The task:
Set down the data again word for word. Skip any pictures.

####

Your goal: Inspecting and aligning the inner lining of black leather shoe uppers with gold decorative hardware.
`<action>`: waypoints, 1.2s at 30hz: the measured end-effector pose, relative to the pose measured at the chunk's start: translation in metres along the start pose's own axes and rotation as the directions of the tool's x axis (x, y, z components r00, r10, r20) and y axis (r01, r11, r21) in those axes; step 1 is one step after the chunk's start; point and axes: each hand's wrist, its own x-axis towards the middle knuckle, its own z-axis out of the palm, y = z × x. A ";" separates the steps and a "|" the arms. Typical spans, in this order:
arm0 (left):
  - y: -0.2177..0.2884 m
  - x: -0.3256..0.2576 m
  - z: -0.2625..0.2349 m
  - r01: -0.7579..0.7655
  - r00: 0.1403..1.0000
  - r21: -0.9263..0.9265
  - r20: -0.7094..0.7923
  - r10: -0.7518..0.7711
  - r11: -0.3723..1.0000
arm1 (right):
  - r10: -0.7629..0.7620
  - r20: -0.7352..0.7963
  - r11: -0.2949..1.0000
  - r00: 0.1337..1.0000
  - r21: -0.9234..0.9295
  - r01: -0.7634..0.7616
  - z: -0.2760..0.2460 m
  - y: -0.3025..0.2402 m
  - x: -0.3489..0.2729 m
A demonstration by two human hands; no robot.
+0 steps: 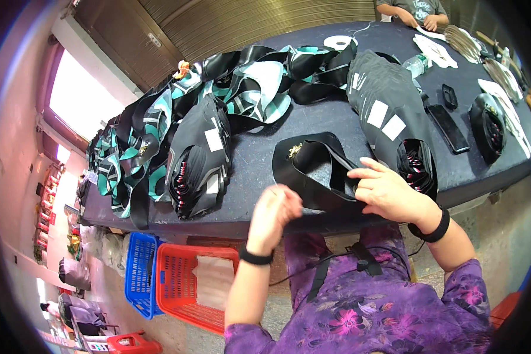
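A black shoe upper [312,192], bent into an open loop with a small gold mark, lies at the table's front edge. My right hand [389,192] pinches its right end between thumb and fingers. Just left of the upper, my left hand [274,215] is raised with its fingers curled together, slightly blurred; whatever it may hold is too small to make out. On the left stands a nested stack of black uppers [200,153] with white labels. A longer such stack [389,106] lies beyond my right hand.
Teal-and-black uppers [253,88] are heaped at the back left. A phone [448,128], a small black case [449,96], a bottle [417,65] and another black upper [488,127] lie right. Red [171,277] and blue baskets [137,271] stand below. A co-worker [422,12] sits across.
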 end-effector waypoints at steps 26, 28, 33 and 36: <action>-0.093 -0.017 0.074 0.046 0.995 -0.682 -0.034 -0.094 0.730 | 0.406 -0.183 0.669 0.895 0.727 -0.155 0.015 -0.067 -0.053; -0.085 -0.015 0.075 0.015 0.998 -0.785 -0.022 -0.052 0.619 | 0.552 -0.180 0.532 0.814 0.828 -0.178 0.024 -0.071 -0.059; -0.067 -0.022 0.079 -0.036 0.997 -0.866 -0.067 -0.044 0.499 | 0.507 -0.158 0.605 0.847 0.766 -0.220 0.019 -0.071 -0.062; -0.054 -0.028 0.085 -0.017 1.000 -0.883 -0.026 -0.012 0.469 | 0.568 -0.139 0.553 0.811 0.794 -0.251 0.022 -0.075 -0.065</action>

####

Result for this task:
Your goal: Inspecting and aligning the inner lining of black leather shoe uppers with gold decorative hardware.
`<action>`: waypoints, 1.2s at 30hz: the measured end-effector pose, relative to the pose measured at the chunk's start: translation in metres along the start pose's own axes and rotation as the directions of the tool's x axis (x, y, z components r00, r10, r20) and y axis (r01, r11, r21) in those axes; step 1 is one step after the chunk's start; point and axes: each hand's wrist, its own x-axis towards the middle knuckle, its own z-axis out of the palm, y = z × x. A ";" separates the steps and a "|" the arms. Typical spans, in this order:
arm0 (left):
  - y: -0.2177..0.2884 m
  - x: -0.3256..0.2576 m
  - z: -0.2625..0.2349 m
  - r01: -0.7579..0.7655
  - r00: 0.1403..1.0000
  - r21: -0.9263..0.9265
  - r20: -0.7094..0.7923
  - r10: -0.7518..0.7711
  - r11: -0.3723..1.0000
arm1 (right):
  - r10: -0.7629..0.7620
  - r20: -0.7352..0.7963
  - r11: -0.2949..1.0000
  - r00: 0.1337..1.0000
  - r21: -0.9234..0.9295
  - r01: -0.7634..0.7616
  - z: -0.2760..0.2460 m
  - y: -0.3025..0.2402 m
  - x: -0.3489..0.2729 m
A demonstration by two human hands; no robot.
+0 steps: 
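A black shoe upper [312,192], bent into an open loop with a small gold mark, lies at the table's front edge. My right hand [389,192] pinches its right end between thumb and fingers. Just left of the upper, my left hand [274,215] is raised with its fingers curled together, slightly blurred; whatever it may hold is too small to make out. On the left stands a nested stack of black uppers [200,153] with white labels. A longer such stack [389,106] lies beyond my right hand.
Teal-and-black uppers [253,88] are heaped at the back left. A phone [448,128], a small black case [449,96], a bottle [417,65] and another black upper [488,127] lie right. Red [171,277] and blue baskets [137,271] stand below. A co-worker [422,12] sits across.
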 end-effector waypoints at steps 26, 28, 33 and 36: <action>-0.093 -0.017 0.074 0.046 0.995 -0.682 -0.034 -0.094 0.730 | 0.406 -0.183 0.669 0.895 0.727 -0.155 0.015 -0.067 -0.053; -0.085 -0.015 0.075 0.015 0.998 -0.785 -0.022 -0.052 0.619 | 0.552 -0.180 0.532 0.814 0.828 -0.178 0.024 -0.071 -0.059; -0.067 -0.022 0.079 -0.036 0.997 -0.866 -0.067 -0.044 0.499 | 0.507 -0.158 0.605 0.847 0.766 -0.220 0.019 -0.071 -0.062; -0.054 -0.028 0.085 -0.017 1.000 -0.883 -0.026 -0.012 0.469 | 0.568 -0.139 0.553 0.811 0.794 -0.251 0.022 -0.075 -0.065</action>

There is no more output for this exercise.